Please restate the records below verbatim, omitting every image they hold.

========================================================================

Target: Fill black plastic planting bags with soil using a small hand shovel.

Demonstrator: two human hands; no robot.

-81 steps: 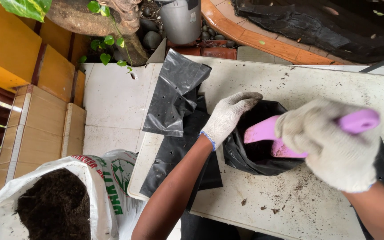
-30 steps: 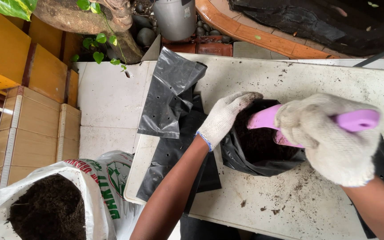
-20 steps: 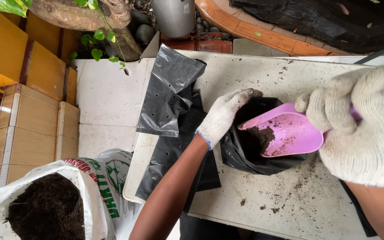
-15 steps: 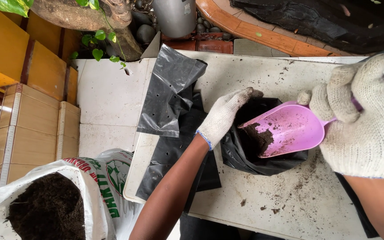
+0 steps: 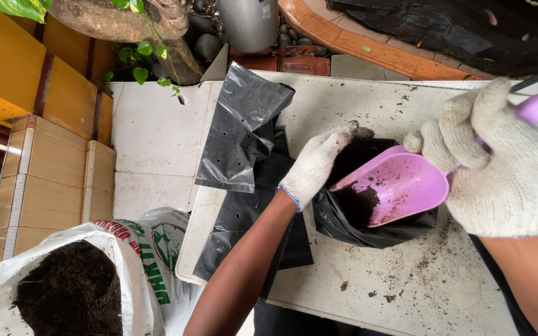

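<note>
While the left hand (image 5: 317,163) pinches open the black grow bag (image 5: 368,214) mid-table, the right hand (image 5: 499,165), clenched on a pink scoop (image 5: 400,186), tips soil in; bag part-filled, flat bags (image 5: 244,130) left unfilled.

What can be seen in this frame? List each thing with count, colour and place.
scoop: one, pink, tipped over the open bag, some soil in it
open bag: one, black plastic, on the table
flat bags: a pile, black, punched with holes, at the table's left edge
table: one, white, speckled with soil
sack: one, white, full of dark soil, lower left
plant: one, green leaves, top left
left hand: white glove, holds the open bag's rim
right hand: white glove, grips the scoop's handle
</note>
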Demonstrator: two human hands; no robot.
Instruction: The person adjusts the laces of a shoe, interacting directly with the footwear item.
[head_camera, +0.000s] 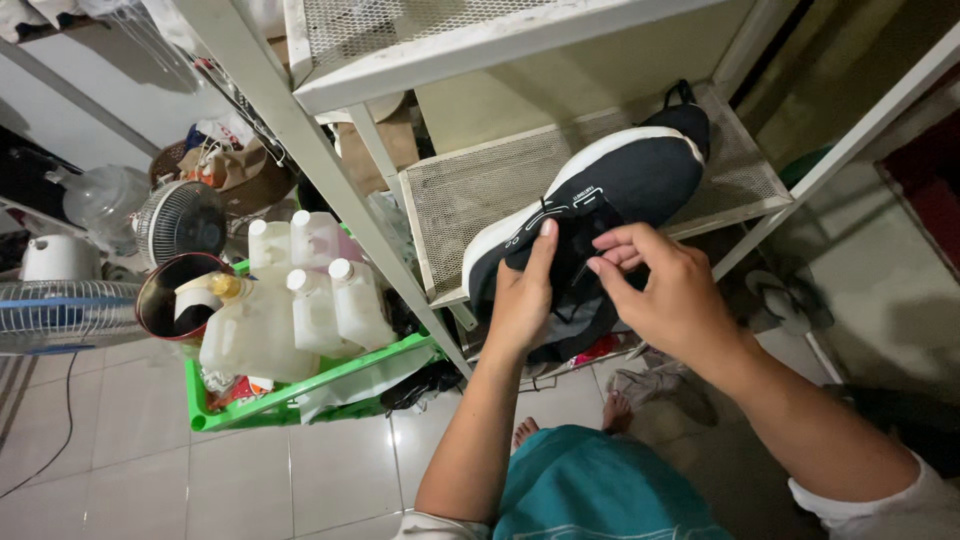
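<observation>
Sneaker (610, 190), black knit with a white sole, is held up in front of the white mesh shelf (470, 190) of a metal rack, its heel toward the shelf's far corner and its toe toward the person. The left hand (522, 300) grips it from below near the toe, thumb pressed flat on the upper and fingers wrapped underneath, clamped on the shoe. The right hand (665, 290) sits at the tongue and laces, its fingers (610, 258) pinched together on the black fabric there.

It looks light and easy to lift with 1 hand. The knit upper is probably soft and will give under a pinch, while the sole appears stiffer and offers the steadier hold; the heel loop at the back would also take a finger. Nothing about it seems fragile or slippery.

Counted: 1 sneaker in view, 2 hands on it. Left of the rack, a green crate (300, 395) on the tiled floor holds 4 white plastic jugs (345, 300) that I can make out, though others may be hidden. Beside them stands 1 dark round pot (165, 295). 2 fans (180, 220) show at the left, 1 small and dark, 1 larger with a pale grille. The person's bare feet show below the shelf.
</observation>
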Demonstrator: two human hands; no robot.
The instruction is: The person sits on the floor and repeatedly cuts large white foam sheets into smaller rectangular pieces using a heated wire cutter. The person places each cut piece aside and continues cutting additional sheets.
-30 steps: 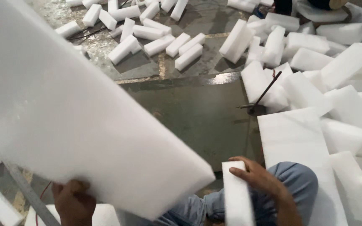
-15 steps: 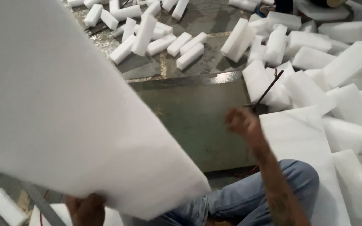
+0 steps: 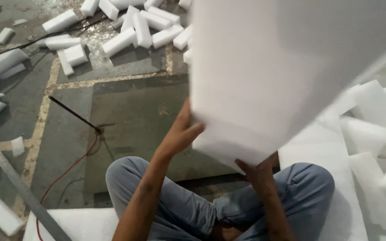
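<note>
Seated cross-legged, my left hand (image 3: pixel 182 134) and right hand (image 3: pixel 258 172) clamp the near edge of the large white foam slab (image 3: pixel 287 67) raised ahead-right; it could snap or slip, gripped only there, onto far foam blocks (image 3: pixel 130 31).

I sit on a grey concrete floor (image 3: pixel 126 67), stained, with pale painted lines. A flat dark slab (image 3: pixel 139 120) lies ahead of me. A red cable (image 3: pixel 63 174) trails at left, under soft even light.
</note>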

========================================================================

# [EXERCISE ANSWER]
Target: Fill black plastic planting bags with soil using a small hand shovel.

Demonstrator: two human hands; no robot.

-81 steps: 
-30 steps: 
-20 steps: 
-15 steps: 
+0 steps: 

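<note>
While the left hand (image 5: 317,163) pinches open the black grow bag (image 5: 368,214) mid-table, the right hand (image 5: 499,165), clenched on a pink scoop (image 5: 400,186), tips soil in; bag part-filled, flat bags (image 5: 244,130) left unfilled.

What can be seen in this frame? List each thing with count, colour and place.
scoop: one, pink, tipped over the open bag, some soil in it
open bag: one, black plastic, on the table
flat bags: a pile, black, punched with holes, at the table's left edge
table: one, white, speckled with soil
sack: one, white, full of dark soil, lower left
plant: one, green leaves, top left
left hand: white glove, holds the open bag's rim
right hand: white glove, grips the scoop's handle
</note>
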Demonstrator: two human hands; no robot.
Instruction: The person adjusts the laces of a shoe, interacting directly with the footwear item.
[head_camera, +0.000s] 
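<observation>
Sneaker (610, 190), black knit with a white sole, is held up in front of the white mesh shelf (470, 190) of a metal rack, its heel toward the shelf's far corner and its toe toward the person. The left hand (522, 300) grips it from below near the toe, thumb pressed flat on the upper and fingers wrapped underneath, clamped on the shoe. The right hand (665, 290) sits at the tongue and laces, its fingers (610, 258) pinched together on the black fabric there.

It looks light and easy to lift with 1 hand. The knit upper is probably soft and will give under a pinch, while the sole appears stiffer and offers the steadier hold; the heel loop at the back would also take a finger. Nothing about it seems fragile or slippery.

Counted: 1 sneaker in view, 2 hands on it. Left of the rack, a green crate (300, 395) on the tiled floor holds 4 white plastic jugs (345, 300) that I can make out, though others may be hidden. Beside them stands 1 dark round pot (165, 295). 2 fans (180, 220) show at the left, 1 small and dark, 1 larger with a pale grille. The person's bare feet show below the shelf.
</observation>
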Demonstrator: two human hands; no robot.
The instruction is: The person sits on the floor and repeatedly cuts large white foam sheets into smaller rectangular pieces using a heated wire cutter. The person places each cut piece aside and continues cutting additional sheets.
-30 steps: 
-15 steps: 
+0 steps: 
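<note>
Seated cross-legged, my left hand (image 3: pixel 182 134) and right hand (image 3: pixel 258 172) clamp the near edge of the large white foam slab (image 3: pixel 287 67) raised ahead-right; it could snap or slip, gripped only there, onto far foam blocks (image 3: pixel 130 31).

I sit on a grey concrete floor (image 3: pixel 126 67), stained, with pale painted lines. A flat dark slab (image 3: pixel 139 120) lies ahead of me. A red cable (image 3: pixel 63 174) trails at left, under soft even light.
</note>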

Nothing else remains for this exercise.